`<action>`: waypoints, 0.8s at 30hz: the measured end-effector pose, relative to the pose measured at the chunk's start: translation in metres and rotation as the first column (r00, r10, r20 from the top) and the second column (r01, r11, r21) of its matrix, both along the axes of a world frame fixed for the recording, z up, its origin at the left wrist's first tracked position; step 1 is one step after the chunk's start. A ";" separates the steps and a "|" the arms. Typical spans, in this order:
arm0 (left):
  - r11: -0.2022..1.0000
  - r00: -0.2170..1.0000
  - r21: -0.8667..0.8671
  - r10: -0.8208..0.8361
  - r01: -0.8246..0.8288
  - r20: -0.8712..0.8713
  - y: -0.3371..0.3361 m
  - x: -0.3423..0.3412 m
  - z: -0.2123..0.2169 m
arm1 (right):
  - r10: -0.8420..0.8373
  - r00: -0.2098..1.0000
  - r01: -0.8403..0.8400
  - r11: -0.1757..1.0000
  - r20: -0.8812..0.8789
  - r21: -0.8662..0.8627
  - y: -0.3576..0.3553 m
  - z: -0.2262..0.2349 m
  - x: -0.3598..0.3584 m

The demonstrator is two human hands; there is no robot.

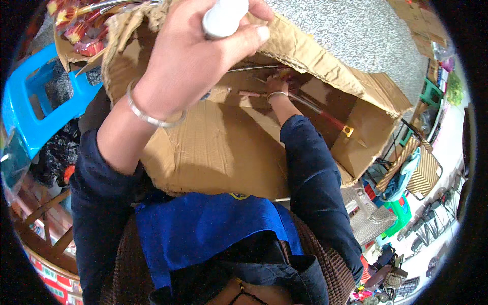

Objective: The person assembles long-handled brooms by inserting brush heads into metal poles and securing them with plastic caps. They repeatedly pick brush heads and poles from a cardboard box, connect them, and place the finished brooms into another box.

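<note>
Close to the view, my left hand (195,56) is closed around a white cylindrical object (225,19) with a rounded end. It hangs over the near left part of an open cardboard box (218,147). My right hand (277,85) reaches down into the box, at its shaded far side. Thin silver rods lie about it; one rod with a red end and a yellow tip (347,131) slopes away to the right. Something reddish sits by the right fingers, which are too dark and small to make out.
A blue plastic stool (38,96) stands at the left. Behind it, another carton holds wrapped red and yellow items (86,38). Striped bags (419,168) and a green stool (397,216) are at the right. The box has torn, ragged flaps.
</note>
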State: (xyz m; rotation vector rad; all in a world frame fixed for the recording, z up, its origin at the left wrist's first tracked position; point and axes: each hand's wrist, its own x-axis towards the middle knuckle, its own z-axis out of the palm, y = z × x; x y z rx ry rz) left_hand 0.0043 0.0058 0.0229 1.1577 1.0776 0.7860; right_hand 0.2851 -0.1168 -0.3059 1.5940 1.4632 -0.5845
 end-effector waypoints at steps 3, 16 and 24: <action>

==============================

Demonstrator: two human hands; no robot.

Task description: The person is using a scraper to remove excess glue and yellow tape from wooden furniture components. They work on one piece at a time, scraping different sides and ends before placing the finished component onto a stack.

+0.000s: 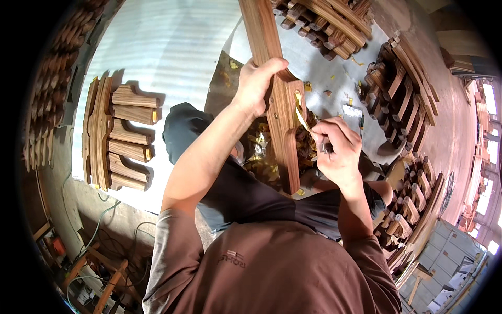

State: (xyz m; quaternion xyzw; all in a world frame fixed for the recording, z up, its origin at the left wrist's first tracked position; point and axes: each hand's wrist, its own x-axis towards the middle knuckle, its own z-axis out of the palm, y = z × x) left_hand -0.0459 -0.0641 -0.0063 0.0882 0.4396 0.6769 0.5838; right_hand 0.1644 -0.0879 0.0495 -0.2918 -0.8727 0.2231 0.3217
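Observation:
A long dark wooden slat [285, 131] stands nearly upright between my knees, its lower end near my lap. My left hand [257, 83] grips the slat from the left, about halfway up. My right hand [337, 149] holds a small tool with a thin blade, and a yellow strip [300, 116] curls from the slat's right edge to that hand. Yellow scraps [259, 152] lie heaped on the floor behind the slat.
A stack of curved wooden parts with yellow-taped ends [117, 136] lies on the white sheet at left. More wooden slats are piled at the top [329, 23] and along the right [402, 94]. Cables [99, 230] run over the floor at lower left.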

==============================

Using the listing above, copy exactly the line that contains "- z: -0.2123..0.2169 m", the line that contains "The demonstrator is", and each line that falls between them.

  - z: -0.2123..0.2169 m
arm1 (right):
  - r10: -0.8420..0.8373
  - r00: -0.2098..1.0000
  - r01: -0.8403..0.8400
  - r11: -0.1757..1.0000
  - r20: -0.8812..0.8789
  - r21: -0.8662..0.8627
  - y: -0.3576..0.3553 m
  - z: -0.2262..0.2349 m
  - x: -0.3598..0.3584 m

The demonstrator is two human hands; there is no robot.

Nothing further belongs to this answer.